## WORK INSTRUCTION
Look over the material for the string "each". Copy every line where it turns up.

## THE DATA
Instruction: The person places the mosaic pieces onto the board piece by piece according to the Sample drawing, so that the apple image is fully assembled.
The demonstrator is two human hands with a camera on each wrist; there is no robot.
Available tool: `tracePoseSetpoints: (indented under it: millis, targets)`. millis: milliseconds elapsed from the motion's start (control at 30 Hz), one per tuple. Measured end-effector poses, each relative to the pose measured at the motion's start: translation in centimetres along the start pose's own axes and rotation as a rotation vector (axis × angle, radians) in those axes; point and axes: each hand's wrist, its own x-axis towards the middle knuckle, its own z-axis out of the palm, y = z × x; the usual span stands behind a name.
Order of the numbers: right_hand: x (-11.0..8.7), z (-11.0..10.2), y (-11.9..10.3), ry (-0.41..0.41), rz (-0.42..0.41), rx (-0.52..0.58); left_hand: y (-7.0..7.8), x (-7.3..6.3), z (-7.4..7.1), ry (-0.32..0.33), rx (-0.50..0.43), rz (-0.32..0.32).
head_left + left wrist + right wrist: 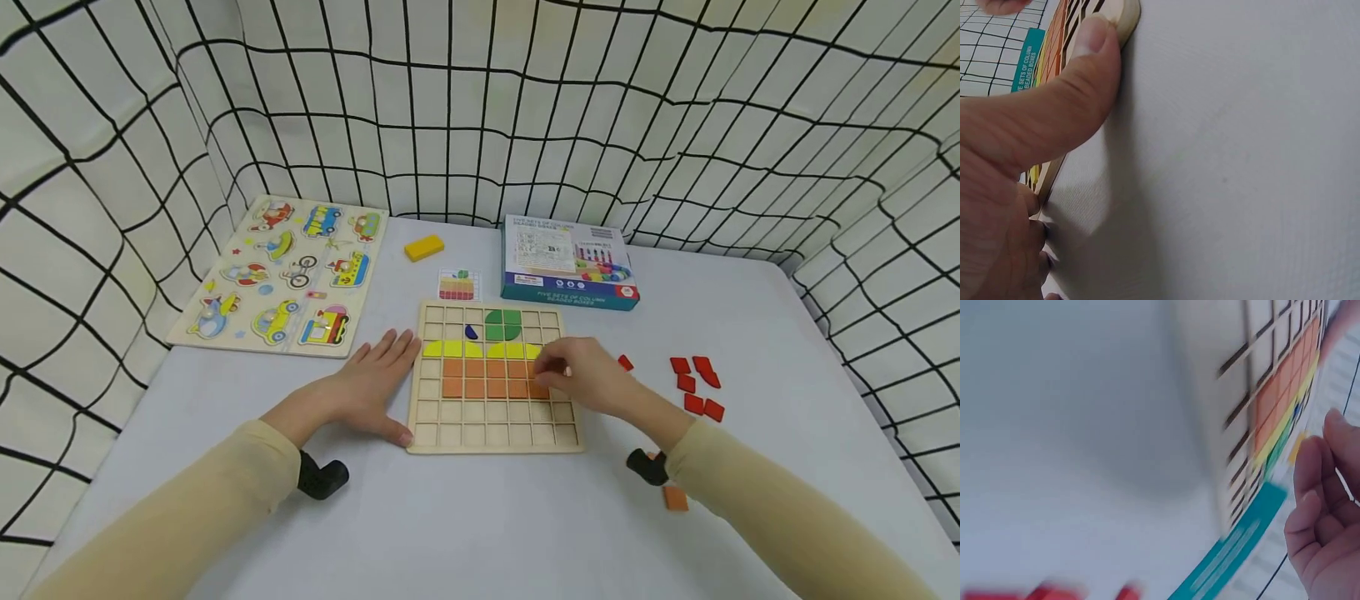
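Note:
A wooden grid board lies flat on the table. Two rows of orange squares fill its middle, with yellow curved pieces above them. Higher up sit green pieces and a small dark blue piece. My left hand lies spread along the board's left edge, its thumb at the near corner. Over the right end of the orange rows is my right hand, fingertips right at the last squares. Its fingers are loosely bent, with nothing visible between them in the right wrist view.
Several red pieces lie to the right, an orange square near the right sleeve. Behind the board are a pattern card, a yellow block and a teal-edged box. A vehicle puzzle board lies at left; black netting surrounds the table.

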Motion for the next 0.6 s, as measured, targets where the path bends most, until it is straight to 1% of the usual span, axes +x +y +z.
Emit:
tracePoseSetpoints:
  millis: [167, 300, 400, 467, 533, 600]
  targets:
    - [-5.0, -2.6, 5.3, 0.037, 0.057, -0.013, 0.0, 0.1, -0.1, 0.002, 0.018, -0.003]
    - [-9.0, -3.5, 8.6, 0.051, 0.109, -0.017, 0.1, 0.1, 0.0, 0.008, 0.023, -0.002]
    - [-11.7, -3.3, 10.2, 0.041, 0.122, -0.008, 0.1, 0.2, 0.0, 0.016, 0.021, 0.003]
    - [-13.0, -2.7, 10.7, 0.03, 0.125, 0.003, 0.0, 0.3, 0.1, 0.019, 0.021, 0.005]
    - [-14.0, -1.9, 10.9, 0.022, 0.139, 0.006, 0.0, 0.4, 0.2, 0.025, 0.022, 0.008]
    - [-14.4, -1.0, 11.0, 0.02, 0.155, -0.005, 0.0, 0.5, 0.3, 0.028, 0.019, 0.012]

## REPLY TO THE EXERCISE
The demonstrator is two human hands with a camera on each wrist; there is no robot.
Available tool: `tracePoseSetpoints: (indented under it: millis, targets)`. millis: milliseconds elapsed from the motion's start (control at 30 Hz), one per tuple. Measured end-effector poses, each relative to the pose measured at the motion's start: translation in centimetres along the start pose's own axes and rotation as a rotation vector (axis × angle, radians) in those axes; point and axes: each hand's wrist, its own x-axis towards the middle knuckle, its own z-axis out of the palm, y = z × x; the usual span stands behind a name.

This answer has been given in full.